Contributed by David G. Litvack
Much to the delight of junior creditors everywhere, the United States Bankruptcy Court for the District of Massachusetts recently held that, while subordination agreements are generally enforceable in bankruptcy, the assignment of voting rights contained in a subordination agreement is unenforceable in a bankruptcy case.
In In re SW Boston Hotel Venture, LLC, the court considered whether to confirm the debtors’ plan of reorganization over the objection of a secured lender.  One of the issues it faced was determining the validity of two sets of ballots, both purportedly cast with respect to the same claim.  The first ballot came from a junior creditor who cast a ballot on its own behalf in favor of the debtors’ plan of reorganization, while the second ballot came from a senior creditor who cast a ballot against the plan of reorganization on behalf of the junior creditor.  The senior creditor asserted it was entitled to cast the ballot on behalf of the junior creditor based upon the provisions of an intercreditor and subordination agreement, which provided that the junior creditor would assign its voting rights to the senior creditor in any bankruptcy case.
Although subordination agreements are generally enforceable in bankruptcy proceedings pursuant to section 510(a) of the Bankruptcy Code, the bankruptcy court noted that to the extent a provision in a subordination agreement attempts to alter a substantive right under the Bankruptcy Code, such provision is invalid.  The court reasoned that a creditor cannot waive its right to vote with respect to a plan of reorganization because such a waiver would allow creditors to alter the substantive provisions of bankruptcy law – something Congress does not permit.  Thus, the court held that the right to vote on a plan of reorganization is a substantive right that cannot be waived.
Even though the court acknowledged the split in authority on whether the assignment of voting rights contained in a subordination agreement is enforceable in bankruptcy, it determined that the better interpretation is that the assignment of voting rights contradicts a substantive right provided by the Bankruptcy Code.  Specifically, section 1126(a) of the Bankruptcy Code provides that “the holder of a claim or interest allowed under section 502 of this title may accept or reject a plan . . . .”  As a result, the court agreed with the holdings of other bankruptcy courts in the Fourth, Seventh, and Eighth Circuits and disagreed with bankruptcy courts in the Third, Fifth, and Eleventh Circuits.

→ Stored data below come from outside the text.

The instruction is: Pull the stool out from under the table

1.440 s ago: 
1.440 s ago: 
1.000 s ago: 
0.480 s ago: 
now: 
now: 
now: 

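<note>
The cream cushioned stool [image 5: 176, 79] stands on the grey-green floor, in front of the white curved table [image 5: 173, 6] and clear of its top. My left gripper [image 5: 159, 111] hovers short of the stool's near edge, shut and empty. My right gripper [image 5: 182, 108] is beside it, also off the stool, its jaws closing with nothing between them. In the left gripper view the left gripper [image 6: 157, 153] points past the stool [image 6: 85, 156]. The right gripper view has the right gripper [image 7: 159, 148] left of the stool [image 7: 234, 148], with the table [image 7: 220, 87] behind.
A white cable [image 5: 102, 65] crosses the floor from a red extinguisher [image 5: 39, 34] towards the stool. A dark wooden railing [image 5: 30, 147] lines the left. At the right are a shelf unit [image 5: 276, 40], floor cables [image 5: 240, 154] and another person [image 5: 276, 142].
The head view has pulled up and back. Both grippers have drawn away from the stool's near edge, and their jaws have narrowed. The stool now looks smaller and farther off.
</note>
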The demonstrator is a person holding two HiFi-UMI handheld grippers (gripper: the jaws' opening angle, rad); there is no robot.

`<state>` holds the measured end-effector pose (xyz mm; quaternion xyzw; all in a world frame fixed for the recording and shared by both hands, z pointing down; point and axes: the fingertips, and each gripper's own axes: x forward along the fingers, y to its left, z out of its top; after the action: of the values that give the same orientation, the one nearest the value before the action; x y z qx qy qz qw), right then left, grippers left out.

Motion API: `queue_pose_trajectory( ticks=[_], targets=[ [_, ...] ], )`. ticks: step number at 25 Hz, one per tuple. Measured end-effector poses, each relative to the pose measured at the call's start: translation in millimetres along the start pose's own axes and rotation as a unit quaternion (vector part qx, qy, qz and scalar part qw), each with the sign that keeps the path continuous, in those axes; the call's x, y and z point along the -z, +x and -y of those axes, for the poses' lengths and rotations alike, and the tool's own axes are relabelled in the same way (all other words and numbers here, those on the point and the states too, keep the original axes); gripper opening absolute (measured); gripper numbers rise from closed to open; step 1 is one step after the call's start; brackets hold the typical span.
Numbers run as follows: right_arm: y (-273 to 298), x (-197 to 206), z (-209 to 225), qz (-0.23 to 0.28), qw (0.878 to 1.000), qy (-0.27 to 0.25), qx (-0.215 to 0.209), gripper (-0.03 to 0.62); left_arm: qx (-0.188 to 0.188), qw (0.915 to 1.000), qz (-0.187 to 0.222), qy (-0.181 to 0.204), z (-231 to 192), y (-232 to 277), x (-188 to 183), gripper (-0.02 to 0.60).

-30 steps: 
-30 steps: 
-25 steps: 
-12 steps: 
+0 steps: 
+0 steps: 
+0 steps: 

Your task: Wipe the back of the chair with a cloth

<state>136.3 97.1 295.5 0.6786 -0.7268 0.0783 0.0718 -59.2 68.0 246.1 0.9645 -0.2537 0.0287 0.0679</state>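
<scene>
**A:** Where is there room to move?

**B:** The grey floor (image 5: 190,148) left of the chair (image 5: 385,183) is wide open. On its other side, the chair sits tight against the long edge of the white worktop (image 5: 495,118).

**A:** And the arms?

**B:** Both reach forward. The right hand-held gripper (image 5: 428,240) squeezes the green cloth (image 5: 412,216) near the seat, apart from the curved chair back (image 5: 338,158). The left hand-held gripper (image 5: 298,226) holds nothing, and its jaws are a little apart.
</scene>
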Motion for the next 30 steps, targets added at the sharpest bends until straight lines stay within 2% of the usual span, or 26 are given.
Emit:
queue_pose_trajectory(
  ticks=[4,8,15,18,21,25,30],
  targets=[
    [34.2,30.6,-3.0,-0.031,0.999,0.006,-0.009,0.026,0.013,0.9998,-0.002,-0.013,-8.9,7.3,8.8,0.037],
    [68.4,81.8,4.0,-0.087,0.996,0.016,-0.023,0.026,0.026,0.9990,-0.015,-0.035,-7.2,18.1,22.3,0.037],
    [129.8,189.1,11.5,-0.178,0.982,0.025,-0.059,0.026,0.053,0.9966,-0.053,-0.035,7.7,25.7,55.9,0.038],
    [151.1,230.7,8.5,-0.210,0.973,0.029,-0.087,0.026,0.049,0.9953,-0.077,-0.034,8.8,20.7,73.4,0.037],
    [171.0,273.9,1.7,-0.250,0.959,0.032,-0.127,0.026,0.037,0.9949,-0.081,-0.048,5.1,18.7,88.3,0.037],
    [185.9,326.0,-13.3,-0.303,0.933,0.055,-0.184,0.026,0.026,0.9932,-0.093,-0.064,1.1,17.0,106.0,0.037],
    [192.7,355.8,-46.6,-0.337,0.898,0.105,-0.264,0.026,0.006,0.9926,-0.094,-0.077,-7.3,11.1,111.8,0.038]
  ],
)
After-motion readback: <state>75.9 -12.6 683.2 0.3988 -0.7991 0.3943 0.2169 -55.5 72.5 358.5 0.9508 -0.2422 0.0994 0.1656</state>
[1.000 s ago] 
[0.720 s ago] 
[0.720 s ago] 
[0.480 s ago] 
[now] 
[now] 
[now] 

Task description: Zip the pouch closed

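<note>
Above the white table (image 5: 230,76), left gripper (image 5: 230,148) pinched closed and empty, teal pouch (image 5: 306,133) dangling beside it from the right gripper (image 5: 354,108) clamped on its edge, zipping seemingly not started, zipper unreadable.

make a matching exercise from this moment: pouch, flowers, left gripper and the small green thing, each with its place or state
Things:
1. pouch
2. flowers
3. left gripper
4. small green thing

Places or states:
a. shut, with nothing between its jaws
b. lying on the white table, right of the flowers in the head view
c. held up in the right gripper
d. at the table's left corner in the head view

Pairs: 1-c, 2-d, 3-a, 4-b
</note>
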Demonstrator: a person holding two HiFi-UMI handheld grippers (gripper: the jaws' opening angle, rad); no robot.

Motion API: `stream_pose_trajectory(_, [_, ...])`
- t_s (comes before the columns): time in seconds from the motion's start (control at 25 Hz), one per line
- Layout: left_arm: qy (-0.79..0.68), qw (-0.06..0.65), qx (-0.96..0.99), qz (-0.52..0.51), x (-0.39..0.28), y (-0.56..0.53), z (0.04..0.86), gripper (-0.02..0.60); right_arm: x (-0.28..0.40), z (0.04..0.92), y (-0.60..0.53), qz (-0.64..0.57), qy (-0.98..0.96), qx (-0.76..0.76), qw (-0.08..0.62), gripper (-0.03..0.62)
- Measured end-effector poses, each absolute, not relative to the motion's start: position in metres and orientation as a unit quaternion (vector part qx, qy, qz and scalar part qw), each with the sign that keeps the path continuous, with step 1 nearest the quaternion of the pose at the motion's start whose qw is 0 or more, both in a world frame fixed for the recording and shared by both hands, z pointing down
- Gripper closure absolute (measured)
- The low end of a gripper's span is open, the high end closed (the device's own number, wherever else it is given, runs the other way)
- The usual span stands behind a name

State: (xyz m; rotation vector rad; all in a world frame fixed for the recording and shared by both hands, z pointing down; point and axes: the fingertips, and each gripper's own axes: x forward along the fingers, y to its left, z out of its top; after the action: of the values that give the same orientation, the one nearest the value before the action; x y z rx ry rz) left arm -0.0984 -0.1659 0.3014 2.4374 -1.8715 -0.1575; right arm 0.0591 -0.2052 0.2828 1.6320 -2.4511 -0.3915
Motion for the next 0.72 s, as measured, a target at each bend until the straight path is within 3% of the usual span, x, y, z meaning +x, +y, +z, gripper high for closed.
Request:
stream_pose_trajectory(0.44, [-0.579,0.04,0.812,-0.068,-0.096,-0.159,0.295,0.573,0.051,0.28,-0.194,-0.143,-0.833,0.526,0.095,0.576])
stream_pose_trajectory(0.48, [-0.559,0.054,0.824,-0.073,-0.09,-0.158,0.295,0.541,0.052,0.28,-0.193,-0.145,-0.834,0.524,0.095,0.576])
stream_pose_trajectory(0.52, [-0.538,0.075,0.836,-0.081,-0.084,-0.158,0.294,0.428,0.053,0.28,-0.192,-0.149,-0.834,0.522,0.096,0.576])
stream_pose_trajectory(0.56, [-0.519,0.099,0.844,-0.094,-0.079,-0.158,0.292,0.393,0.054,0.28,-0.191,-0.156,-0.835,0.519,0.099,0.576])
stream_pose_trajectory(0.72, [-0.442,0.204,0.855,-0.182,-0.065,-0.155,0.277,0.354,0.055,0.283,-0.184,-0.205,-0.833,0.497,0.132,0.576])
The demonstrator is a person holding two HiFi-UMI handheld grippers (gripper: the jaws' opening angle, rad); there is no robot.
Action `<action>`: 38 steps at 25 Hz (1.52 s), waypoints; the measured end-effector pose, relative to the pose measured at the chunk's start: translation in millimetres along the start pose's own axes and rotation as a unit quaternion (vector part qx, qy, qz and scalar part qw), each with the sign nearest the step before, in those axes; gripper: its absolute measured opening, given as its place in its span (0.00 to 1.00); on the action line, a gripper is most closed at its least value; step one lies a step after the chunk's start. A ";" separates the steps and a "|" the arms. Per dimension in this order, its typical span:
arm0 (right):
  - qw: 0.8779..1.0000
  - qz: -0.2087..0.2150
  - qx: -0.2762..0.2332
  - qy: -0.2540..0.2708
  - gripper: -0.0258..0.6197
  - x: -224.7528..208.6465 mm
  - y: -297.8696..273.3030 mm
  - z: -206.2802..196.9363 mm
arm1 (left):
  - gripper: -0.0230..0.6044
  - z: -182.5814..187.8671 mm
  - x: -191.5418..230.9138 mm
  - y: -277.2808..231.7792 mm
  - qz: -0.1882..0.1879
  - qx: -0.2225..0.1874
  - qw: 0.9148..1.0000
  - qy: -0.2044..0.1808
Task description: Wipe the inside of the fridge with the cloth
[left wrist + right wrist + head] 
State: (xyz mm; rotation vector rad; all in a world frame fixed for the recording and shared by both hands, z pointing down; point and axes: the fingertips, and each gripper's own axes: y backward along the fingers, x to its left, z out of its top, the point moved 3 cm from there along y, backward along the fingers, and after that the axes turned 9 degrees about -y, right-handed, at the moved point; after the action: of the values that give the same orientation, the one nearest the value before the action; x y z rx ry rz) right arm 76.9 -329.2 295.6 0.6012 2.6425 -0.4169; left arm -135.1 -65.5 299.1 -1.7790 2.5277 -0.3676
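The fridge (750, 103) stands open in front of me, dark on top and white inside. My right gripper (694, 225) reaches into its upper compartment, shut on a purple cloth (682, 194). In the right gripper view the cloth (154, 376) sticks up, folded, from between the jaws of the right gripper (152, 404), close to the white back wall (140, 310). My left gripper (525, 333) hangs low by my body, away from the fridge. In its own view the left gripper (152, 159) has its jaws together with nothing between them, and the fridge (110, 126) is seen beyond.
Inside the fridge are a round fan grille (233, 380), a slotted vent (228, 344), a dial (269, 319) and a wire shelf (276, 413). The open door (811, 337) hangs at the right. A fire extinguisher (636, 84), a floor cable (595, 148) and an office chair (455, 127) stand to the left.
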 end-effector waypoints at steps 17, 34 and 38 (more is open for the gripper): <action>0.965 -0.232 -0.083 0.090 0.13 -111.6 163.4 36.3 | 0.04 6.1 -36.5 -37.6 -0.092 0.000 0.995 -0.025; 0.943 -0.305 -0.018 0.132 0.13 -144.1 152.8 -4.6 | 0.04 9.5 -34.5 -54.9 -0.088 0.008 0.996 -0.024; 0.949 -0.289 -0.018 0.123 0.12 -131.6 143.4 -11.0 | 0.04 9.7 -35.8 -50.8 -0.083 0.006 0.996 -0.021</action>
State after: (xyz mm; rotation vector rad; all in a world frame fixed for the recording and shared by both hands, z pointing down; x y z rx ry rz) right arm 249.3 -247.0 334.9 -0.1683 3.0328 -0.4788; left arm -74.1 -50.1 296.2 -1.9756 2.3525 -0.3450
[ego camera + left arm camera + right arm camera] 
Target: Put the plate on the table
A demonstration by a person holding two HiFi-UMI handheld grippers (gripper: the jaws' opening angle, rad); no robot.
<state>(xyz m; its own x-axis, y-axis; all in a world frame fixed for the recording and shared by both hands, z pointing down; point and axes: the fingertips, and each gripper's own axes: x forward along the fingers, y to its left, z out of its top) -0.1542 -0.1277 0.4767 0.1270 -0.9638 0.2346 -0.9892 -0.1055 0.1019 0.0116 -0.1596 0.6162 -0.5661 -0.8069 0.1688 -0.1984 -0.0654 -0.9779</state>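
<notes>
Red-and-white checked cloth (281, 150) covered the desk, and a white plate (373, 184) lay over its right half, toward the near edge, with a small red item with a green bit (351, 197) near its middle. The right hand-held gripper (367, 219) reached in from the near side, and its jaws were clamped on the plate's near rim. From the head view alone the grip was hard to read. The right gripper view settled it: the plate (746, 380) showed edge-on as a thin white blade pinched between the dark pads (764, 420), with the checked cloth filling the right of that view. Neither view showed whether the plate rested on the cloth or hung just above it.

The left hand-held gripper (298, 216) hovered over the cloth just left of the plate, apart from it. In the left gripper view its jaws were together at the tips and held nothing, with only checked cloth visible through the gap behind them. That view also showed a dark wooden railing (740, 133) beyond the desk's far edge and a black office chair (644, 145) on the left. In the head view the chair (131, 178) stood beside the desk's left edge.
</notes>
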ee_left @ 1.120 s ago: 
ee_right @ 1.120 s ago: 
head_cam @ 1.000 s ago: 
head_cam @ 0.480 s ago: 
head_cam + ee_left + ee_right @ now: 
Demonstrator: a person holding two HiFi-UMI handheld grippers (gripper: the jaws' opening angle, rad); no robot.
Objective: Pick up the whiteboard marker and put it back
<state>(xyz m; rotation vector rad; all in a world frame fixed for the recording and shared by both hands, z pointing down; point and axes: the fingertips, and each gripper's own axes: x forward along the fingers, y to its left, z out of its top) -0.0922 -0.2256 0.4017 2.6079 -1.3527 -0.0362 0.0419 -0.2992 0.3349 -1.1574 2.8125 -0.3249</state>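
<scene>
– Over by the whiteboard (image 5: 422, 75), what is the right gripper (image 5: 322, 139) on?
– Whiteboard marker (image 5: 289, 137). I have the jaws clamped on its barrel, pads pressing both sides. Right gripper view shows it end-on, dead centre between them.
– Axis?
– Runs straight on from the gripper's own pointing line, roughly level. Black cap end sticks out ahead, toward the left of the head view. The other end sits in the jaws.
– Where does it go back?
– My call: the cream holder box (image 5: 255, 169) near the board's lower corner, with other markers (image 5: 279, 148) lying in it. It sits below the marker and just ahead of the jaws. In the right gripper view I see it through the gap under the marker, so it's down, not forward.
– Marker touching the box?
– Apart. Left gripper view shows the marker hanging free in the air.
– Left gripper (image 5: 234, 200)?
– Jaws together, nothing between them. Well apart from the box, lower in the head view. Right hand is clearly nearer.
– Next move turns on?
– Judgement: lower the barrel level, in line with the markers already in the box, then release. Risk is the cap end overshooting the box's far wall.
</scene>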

Other courts have given additional justifications as to why the assignment of voting rights in a subordination agreement is prohibited.  For instance, in Bank of America, N.A. v. North LaSalle Limited Partnership (In re 203 North LaSalle Street Partnership), the court found that Federal Bankruptcy Rule 3018(c) provides that an acceptance or rejection of a chapter 11 plan must be signed by “the creditor or equity security holder or an authorized agent.”  Consequently, the LaSalle court determined that a senior creditor was not the “authorized agent” of a junior creditor because the senior creditor was acting in its own interests and not at the direction of its principal – the quintessential test for agency.
Further, in Beatrice Foods Co. v. Hart Ski Mfg. Co. (In re Hart Ski Mfg. Co.), the court observed that “subordination” is commonly understood to relate to the order of priority of payment on claims, but not to the transfer of voting rights.  Specifically, the Hart Ski court stated,

The intent of § 510(a) . . . is to allow the consensual and contractual priority of payment to be maintained between creditors among themselves in a bankruptcy proceedings.  There is no indication that Congress intended to allow creditors to alter, by a subordination agreement, the bankruptcy laws unrelated to distribution of assets.

Although the decision in the SW Boston case arguably further muddies the water as to whether the assignment of voting rights in a subordination agreement is enforceable in bankruptcy, it does, however, give junior creditors an incentive to challenge the deprivation of their voting rights going forward.  The decision also reinforces the idea that properly represented junior creditors in bankruptcy proceedings have many tools in their arsenal to gain a leg up on senior creditors and/or “torpedo” a thought-to-be consensual plan of reorganization.  Oddly enough, in the SW Boston case, the junior creditor actually supported the debtors’ plan, and the senior creditor rejected the plan.